Caroline Leite
Caroline Leite

Reputation: 119

Create pyspark logic to populate columns

I have 2 dataframes, one from today and one from yesterday and I need help to create a logic to compare them and create a new dataframe with the following columns:

customer_id -> Column used to compare

person_id -> Column used to compare

type_person -> If the type_person column is the same as the previous day keep it, if not update to the new status according to today.

anterior_type -> If the type_person column was updated, put the previous status here.

update_date -> Date the record was updated if there is a new type_person.

create_date -> Date the record was created.

Dataframe today:

customer_id person_id type_person insert_date
afabd2d2 4a5ae8a5-6682-467... Online 2022-03-03
afabd2d2 1be8d3e8-8075-438... Online 2022-03-03
afabd2d2 6912dadc-1692-4bd... Online 2022-03-03
afabd2d2 e48cba37-113c-4bd... Online 2022-03-03
afabd2d2 831cb669-b2ae-4e8... Online 2022-03-03
afabd2d2 69161fe5-62ac-400... Hybrid 2022-03-03
afabd2d2 b48b59a0-92eb-410... Hybrid 2022-03-03

Dataframe yesterday:

customer_id person_id type_person insert_date
afabd2d2 4a5ae8a5-6682-467... Online 2022-03-02
afabd2d2 1be8d3e8-8075-438... Online 2022-03-02
afabd2d2 6912dadc-1692-4bd... Online 2022-03-02
afabd2d2 e48cba37-113c-4bd... Online 2022-03-02
afabd2d2 831cb669-b2ae-4e8... Online 2022-03-02
afabd2d2 69161fe5-62ac-400... Online 2022-03-02
afabd2d2 b48b59a0-92eb-410... Online 2022-03-02

In the case of today's dataframe I have 2 lines that changed to Hybrid, so they would have to have update_date and anterior_type, the others remain the same and with the other null fields in this dataframe.

Upvotes: 0

Views: 74

Answers (1)

Emma
Emma

Reputation: 9308

I tweak the sample data to demonstrate the new record scenario.

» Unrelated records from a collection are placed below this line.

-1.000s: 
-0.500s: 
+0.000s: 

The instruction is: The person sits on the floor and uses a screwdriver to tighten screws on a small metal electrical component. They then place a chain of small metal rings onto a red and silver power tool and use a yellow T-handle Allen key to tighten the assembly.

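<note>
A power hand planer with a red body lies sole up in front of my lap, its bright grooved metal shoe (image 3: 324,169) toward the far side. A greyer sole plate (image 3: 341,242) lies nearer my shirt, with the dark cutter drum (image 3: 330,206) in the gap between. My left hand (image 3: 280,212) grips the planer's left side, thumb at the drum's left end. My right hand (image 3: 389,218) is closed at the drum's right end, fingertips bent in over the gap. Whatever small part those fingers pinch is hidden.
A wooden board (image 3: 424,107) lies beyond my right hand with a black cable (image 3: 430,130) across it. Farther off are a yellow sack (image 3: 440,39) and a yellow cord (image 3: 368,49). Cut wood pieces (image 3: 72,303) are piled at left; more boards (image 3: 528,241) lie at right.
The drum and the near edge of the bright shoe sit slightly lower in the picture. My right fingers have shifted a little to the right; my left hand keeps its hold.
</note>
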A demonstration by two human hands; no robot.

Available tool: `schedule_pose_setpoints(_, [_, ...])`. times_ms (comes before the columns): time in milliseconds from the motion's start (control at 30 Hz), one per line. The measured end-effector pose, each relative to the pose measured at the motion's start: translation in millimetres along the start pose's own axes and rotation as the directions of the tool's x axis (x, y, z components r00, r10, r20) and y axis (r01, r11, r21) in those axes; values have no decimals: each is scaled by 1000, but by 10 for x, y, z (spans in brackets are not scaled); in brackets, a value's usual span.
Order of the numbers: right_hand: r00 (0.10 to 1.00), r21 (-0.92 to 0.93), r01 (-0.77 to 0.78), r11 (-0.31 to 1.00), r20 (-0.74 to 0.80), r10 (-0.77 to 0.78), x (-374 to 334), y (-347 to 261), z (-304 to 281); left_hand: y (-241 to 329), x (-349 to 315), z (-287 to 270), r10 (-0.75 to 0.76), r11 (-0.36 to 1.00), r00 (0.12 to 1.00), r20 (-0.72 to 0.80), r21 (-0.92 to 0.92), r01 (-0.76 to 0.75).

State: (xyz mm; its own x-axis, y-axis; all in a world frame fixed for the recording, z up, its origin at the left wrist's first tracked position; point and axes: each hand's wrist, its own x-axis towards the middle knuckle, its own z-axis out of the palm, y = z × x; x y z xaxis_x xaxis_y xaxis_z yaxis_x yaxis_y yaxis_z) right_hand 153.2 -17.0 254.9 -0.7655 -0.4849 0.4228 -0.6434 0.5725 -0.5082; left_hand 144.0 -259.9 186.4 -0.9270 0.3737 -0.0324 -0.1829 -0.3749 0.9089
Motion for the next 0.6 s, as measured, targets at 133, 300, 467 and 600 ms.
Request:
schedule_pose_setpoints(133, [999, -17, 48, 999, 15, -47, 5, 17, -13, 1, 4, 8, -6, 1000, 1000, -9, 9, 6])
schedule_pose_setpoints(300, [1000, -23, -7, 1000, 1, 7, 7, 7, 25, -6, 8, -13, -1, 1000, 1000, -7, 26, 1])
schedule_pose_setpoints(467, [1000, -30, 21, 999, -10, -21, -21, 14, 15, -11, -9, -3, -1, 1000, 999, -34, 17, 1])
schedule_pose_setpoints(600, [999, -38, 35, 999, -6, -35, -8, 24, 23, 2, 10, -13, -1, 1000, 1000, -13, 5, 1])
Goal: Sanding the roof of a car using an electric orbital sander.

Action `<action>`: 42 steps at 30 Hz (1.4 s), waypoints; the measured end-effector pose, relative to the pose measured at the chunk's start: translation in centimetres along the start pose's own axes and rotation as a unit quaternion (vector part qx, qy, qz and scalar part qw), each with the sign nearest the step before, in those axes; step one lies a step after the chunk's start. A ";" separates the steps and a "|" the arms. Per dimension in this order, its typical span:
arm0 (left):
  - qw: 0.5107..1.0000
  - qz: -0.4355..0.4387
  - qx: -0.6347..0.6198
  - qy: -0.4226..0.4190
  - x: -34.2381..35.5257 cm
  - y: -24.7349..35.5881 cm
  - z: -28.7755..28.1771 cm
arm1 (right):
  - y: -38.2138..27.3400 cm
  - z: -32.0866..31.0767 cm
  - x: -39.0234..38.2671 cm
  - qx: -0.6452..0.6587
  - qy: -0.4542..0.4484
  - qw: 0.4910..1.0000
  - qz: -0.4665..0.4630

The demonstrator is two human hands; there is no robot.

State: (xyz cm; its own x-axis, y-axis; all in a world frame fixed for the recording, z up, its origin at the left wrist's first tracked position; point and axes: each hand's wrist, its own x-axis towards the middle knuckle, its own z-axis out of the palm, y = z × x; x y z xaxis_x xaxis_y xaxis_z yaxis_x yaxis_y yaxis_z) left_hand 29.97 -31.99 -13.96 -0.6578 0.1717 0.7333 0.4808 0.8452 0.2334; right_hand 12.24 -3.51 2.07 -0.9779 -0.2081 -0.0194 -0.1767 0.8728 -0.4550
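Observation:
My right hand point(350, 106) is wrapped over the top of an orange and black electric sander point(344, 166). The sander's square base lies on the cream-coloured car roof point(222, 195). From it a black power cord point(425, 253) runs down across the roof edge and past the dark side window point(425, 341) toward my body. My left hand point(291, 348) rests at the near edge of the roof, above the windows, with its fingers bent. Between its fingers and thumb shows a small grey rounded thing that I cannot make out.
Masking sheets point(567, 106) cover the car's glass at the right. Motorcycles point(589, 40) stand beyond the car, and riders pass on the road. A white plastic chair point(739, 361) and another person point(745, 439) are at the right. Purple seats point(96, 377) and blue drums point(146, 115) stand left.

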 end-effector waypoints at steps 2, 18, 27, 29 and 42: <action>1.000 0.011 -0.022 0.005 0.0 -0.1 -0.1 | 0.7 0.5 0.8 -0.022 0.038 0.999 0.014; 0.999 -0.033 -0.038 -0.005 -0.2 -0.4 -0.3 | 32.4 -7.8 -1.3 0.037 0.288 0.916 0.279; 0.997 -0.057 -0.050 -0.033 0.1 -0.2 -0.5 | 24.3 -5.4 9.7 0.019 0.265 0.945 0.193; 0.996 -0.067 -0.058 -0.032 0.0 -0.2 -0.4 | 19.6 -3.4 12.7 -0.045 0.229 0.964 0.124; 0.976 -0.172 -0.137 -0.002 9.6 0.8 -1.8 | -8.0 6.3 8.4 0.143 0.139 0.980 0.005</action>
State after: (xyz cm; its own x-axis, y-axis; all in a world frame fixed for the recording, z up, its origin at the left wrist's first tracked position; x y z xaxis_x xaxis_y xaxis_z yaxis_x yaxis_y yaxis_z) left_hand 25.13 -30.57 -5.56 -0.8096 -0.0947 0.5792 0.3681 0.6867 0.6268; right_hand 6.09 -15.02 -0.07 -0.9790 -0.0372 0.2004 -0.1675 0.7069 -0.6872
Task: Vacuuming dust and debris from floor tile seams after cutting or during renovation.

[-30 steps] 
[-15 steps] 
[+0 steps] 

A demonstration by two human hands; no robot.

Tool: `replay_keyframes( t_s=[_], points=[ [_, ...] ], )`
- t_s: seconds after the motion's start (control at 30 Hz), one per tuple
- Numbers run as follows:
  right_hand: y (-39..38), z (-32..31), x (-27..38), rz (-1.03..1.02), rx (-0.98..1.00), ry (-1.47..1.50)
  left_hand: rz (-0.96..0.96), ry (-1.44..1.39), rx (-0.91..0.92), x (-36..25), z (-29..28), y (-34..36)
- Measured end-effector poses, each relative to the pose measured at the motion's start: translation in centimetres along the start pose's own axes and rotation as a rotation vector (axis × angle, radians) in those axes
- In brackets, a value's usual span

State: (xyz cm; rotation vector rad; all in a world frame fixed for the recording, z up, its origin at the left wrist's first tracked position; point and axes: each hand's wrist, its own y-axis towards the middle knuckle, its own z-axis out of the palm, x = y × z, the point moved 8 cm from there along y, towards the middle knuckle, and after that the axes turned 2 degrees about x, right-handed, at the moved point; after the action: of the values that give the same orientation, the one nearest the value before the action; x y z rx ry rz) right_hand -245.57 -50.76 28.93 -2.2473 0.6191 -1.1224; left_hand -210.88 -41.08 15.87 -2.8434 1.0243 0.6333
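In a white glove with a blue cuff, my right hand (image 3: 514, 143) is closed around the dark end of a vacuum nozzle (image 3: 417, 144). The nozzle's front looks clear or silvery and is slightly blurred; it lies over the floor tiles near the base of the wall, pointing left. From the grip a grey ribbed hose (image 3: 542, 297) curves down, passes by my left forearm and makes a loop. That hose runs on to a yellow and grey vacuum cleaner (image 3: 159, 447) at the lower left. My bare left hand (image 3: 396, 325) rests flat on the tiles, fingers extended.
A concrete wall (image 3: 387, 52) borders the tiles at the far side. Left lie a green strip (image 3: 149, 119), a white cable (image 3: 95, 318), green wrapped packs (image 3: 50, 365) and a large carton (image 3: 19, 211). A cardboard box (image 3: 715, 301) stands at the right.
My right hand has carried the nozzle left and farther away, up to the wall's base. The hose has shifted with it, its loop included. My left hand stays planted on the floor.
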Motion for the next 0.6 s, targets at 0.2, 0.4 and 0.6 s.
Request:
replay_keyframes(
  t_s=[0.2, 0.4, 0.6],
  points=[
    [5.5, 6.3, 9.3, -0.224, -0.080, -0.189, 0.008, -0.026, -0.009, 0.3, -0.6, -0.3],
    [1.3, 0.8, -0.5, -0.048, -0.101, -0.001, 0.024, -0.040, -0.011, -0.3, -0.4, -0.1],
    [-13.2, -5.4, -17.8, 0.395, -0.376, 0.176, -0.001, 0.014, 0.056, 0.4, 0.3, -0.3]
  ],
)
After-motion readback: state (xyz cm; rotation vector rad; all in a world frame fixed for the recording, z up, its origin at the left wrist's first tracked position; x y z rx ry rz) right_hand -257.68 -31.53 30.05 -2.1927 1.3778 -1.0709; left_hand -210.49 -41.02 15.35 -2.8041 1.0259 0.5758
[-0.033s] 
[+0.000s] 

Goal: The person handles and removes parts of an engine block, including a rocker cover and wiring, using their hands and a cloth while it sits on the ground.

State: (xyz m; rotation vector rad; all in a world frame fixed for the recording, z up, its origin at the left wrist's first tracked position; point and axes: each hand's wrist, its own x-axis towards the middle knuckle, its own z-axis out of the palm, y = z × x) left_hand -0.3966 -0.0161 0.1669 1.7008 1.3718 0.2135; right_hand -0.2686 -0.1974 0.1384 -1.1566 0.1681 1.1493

I added the last line.

customer_id person_id type_person insert_date
afabd2d2 4a5ae8a5-6682-467... Online 2022-03-03
afabd2d2 1be8d3e8-8075-438... Online 2022-03-03
afabd2d2 6912dadc-1692-4bd... Online 2022-03-03
afabd2d2 e48cba37-113c-4bd... Online 2022-03-03
afabd2d2 831cb669-b2ae-4e8... Online 2022-03-03
afabd2d2 69161fe5-62ac-400... Hybrid 2022-03-03
afabd2d2 b48b59a0-92eb-410... Hybrid 2022-03-03
afabd2d2 xxxxxxxx-xxxx-xxx... Online 2022-03-03

To compare the difference, you can first join the 2 dataframes.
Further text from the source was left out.